Markaz report also stated that, among the GCC blue-chip companies, Al Rajhi Bank gained the most at 23.7%. The bank had reported a 4% increase in net profit for FY2020, supported by increases in net special commission income, income fees from banking services, and net exchange income. National Commercial Bank (NCB) gained 12.4% for the month, with its net profit for FY2020 up by 0.3% year-on-year, supported by a 4.3% increase in gross operating income. Notably, Saudi Arabia’s Capital Markets Authority has also approved an increase in NCB’s capital for its merger with Samba Financial Group through a securities exchange offer.

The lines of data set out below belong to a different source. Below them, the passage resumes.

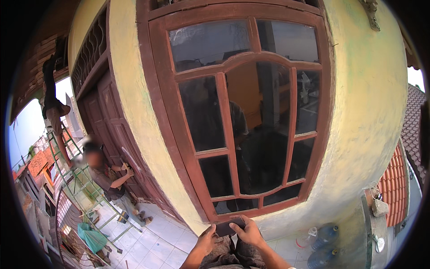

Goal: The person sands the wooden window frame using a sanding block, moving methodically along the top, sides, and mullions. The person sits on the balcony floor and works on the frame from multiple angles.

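A dark, flat rectangular piece (228, 227) is held low in front of me, near the bottom of the window; I cannot make out its exact kind. My left hand (206, 240) is closed on its left end. At its right end my right hand (249, 232) grips it, thumb lying across the face. Beyond my hands stands a brown-red wooden window frame (233, 154) with several dark panes, which reflect a figure. Yellow wall (363, 89), stained in places, borders the frame.
At the left, a co-worker (107, 175) has both hands at a brown panelled door (105, 105). A second person (54, 107) is up by a green metal scaffold (83, 197). A green cloth bundle (92, 237) and large blue bottles (327, 235) are on the tiled floor (156, 253).
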Tool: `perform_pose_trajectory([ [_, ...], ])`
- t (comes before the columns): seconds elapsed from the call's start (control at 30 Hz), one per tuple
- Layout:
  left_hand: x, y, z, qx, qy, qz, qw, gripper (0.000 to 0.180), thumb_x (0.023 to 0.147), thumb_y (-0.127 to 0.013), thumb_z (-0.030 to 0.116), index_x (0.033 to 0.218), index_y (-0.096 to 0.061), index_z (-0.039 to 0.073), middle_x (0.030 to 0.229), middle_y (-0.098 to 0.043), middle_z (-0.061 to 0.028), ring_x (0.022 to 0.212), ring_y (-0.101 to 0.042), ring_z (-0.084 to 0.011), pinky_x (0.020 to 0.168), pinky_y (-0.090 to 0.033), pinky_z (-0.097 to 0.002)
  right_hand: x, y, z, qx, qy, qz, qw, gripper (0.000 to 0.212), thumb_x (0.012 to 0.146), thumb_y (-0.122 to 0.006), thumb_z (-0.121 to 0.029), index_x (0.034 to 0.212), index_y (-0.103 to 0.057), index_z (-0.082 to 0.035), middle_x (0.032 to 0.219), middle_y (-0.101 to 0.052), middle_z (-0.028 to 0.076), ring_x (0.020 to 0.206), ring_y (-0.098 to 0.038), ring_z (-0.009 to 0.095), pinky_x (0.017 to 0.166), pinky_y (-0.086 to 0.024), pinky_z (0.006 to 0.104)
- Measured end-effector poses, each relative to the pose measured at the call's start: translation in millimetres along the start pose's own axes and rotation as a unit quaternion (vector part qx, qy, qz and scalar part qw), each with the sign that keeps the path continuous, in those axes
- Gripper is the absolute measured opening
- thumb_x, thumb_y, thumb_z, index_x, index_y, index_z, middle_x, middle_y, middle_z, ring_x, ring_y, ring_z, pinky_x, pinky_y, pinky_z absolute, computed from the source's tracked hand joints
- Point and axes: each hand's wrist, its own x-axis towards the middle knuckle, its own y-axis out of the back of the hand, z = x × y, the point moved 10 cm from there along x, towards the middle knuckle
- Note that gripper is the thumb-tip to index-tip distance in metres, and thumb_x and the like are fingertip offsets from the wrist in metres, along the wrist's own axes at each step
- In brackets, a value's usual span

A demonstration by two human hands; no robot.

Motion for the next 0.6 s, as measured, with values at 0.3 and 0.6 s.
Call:
perform_pose_trajectory([
  [0.3,-23.3,-53.1,69.8,0.073,-0.174,-0.115,0.975,0.035,0.103,-0.074,0.018,0.136,-0.065,0.008,0.117,-0.075,-0.0052,0.106,-0.072,-0.0168,0.088,-0.057,-0.0319,40.8,11.5,-61.8,0.120,0.015,-0.004,0.993,0.039,0.096,-0.084,-0.018,0.123,-0.065,0.002,0.096,-0.075,0.007,0.078,-0.067,0.009,0.064,-0.055,0.0254],
  [0.6,2.9,-3.2,6.3,0.084,-0.089,-0.089,0.989,0.033,0.096,-0.082,0.011,0.124,-0.064,0.004,0.117,-0.071,-0.0061,0.109,-0.068,-0.0148,0.098,-0.054,-0.0317,24.7,-42.6,8.3,0.293,-0.078,-0.053,0.951,0.038,0.103,-0.077,-0.027,0.131,-0.071,-0.002,0.102,-0.075,0.001,0.089,-0.069,0.010,0.078,-0.057,0.0292],
])
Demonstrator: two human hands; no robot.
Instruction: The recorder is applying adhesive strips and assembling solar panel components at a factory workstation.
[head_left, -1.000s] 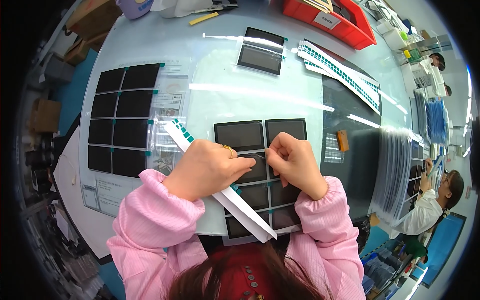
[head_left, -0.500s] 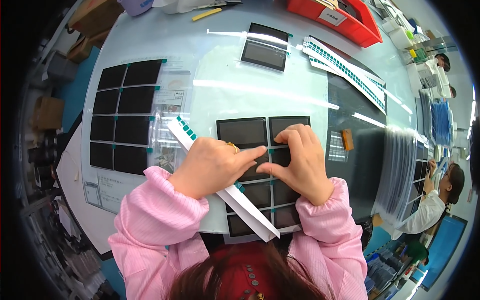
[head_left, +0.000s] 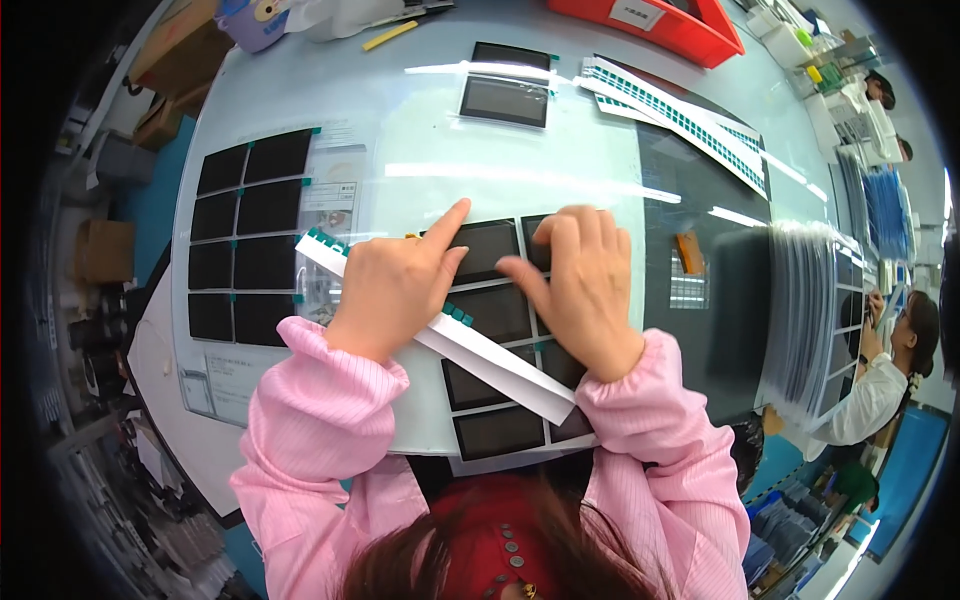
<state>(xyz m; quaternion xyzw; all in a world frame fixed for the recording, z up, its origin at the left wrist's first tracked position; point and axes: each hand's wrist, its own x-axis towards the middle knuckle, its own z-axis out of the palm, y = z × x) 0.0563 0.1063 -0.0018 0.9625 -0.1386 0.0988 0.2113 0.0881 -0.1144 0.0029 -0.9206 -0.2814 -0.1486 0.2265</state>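
Observation:
My left hand point(head_left: 388, 285) grips a long white paper strip point(head_left: 505, 370) carrying a row of small green tabs point(head_left: 325, 240). Its index finger points forward beside the top left panel, and the strip slants down to the right across the near panels. Under and around my hands lie two columns of dark rectangular panels point(head_left: 490, 312), like small screens, with green tabs along the gap between columns. My right hand point(head_left: 592, 285) hovers over the right column, thumb apart from its curved fingers, with nothing visible in it. Whether it touches a panel I cannot tell.
Another block of dark panels point(head_left: 270, 207) with green tabs lies at left, over printed sheets. Two panels point(head_left: 506, 100) lie far off. More tabbed strips point(head_left: 680, 125) and a red bin point(head_left: 650, 25) are at far right. A co-worker point(head_left: 880, 370) sits beyond stacked clear trays point(head_left: 800, 320).
My left hand has drawn left, away from the right hand, and the strip has turned to a flatter slant. My right hand has shifted slightly left and forward. The whole view has shifted a little.

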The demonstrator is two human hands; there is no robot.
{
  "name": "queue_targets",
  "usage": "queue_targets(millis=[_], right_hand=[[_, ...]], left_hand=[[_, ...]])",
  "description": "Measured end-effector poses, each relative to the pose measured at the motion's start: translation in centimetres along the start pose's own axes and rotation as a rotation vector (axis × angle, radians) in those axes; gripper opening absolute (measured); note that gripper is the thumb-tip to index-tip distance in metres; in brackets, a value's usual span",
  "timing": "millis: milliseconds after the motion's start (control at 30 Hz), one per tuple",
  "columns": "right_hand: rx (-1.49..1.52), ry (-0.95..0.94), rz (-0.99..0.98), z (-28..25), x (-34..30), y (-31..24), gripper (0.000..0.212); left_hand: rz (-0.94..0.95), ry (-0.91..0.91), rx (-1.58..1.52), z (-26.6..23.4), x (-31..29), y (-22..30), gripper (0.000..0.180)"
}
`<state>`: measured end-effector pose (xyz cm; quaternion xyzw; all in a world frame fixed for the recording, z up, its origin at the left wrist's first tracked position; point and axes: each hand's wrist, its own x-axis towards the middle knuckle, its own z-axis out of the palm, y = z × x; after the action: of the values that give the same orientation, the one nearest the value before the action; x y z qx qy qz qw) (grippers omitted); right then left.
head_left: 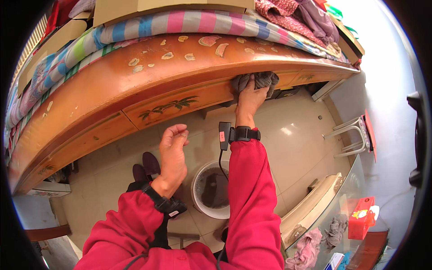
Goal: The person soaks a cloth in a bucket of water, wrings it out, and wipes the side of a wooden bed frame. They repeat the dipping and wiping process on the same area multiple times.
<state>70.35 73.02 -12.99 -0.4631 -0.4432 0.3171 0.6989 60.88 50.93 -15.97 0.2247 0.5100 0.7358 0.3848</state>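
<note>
My right hand (253, 97) is closed on a bunched dark grey cloth (261, 81). It presses the cloth to the orange-brown wooden front panel of a bed (180, 99), just below the curved top rail. My left hand (173, 157) hangs in the air left of a white bucket, its fingers loosely curled in and nothing visible in them. Painted green leaves (168, 107) decorate the panel left of the cloth. Dark, murky water (213, 188) stands in the bucket (195, 193) on the tiled floor.
Striped bedding (180, 22) and a cardboard box (171, 5) lie on the bed. At the right stand a folding stool (355, 135) and a glass-topped table (351, 193) holding a pink cloth (307, 249), another grey cloth (335, 229) and a red tissue box (361, 218).
</note>
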Motion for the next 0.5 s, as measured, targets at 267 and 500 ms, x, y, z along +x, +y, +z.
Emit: queue_targets(millis=[267,500], right_hand=[[-0.208,-0.522,-0.104,-1.9,-10.5,-1.2,0.052],[-0.232,-0.974,0.163,-9.9,-13.3,-7.1,0.047]], left_hand=[[-0.291,0.081,-0.093,1.3,0.1,0.5,0.034],[-0.393,-0.500,-0.229,1.6,0.1,1.4,0.045]])
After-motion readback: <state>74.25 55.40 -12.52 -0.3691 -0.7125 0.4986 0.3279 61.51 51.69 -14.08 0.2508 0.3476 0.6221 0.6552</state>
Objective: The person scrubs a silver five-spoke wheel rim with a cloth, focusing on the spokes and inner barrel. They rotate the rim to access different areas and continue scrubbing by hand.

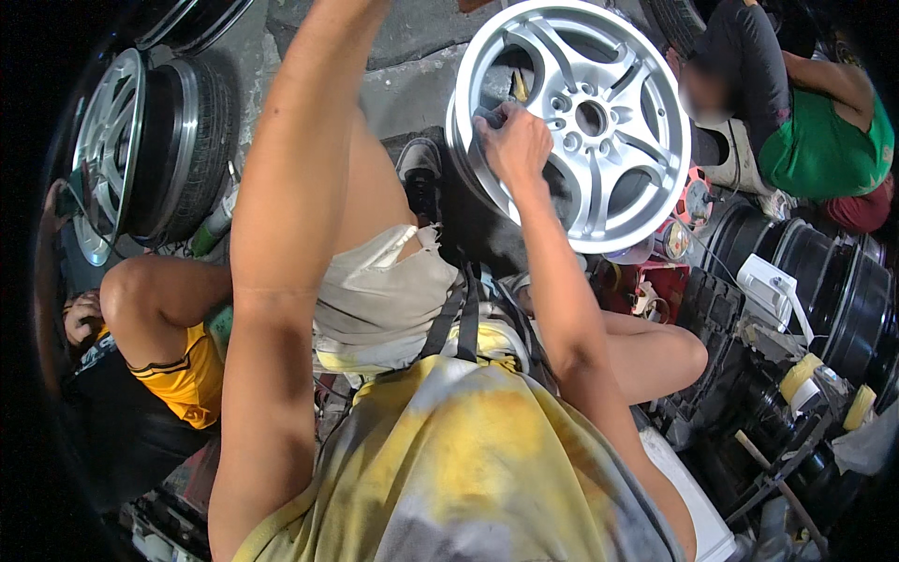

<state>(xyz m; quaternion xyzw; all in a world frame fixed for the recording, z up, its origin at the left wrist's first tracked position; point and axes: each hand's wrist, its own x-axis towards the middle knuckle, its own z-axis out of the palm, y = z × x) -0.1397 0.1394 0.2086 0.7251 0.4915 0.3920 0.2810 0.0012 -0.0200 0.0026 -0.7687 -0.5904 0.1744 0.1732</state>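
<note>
A bare silver alloy wheel rim with paired spokes leans in front of me at the upper middle. My right hand is at its left side, fingers curled around a small dark grey pad pressed against the inner edge of the rim. Exactly what kind of pad it is cannot be made out. My left arm stretches up past the top edge, so the left hand is out of the picture.
To the left, a person in yellow shorts sits by a silver wheel and a tire. A person in a green shirt crouches at the right. Black rims and a white box stand below them.
</note>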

The performance of global equity markets was positive, with the MSCI World Index closing 2.5% higher in February. The U.S. market (S&P 500) gained 2.6% for the month supported by optimism over strong earnings, hopes of additional fiscal stimulus, and progress on vaccine rollouts. U.K (FTSE 100) increased by 1.2% for the month on the back of plans to ease lockdown. France and Italy gained 5.6% and 5.9%, respectively for the month.

Oil prices closed at USD 66.1 per barrel at the end of February 2021, posting a monthly gain of 18.3%. Oil prices reached a one-year high during the course of the month, driven by a continued drawdown in stockpiles and tightening supply on the back of sustained OPEC+ cuts and shutdown of refineries in Texas due to cold weather. The gains were capped by demand concerns flagged by the Organization of the Petroleum Exporting Countries (OPEC) and the International Energy Agency (IEA) due to renewed lockdowns as new coronavirus variants emerge.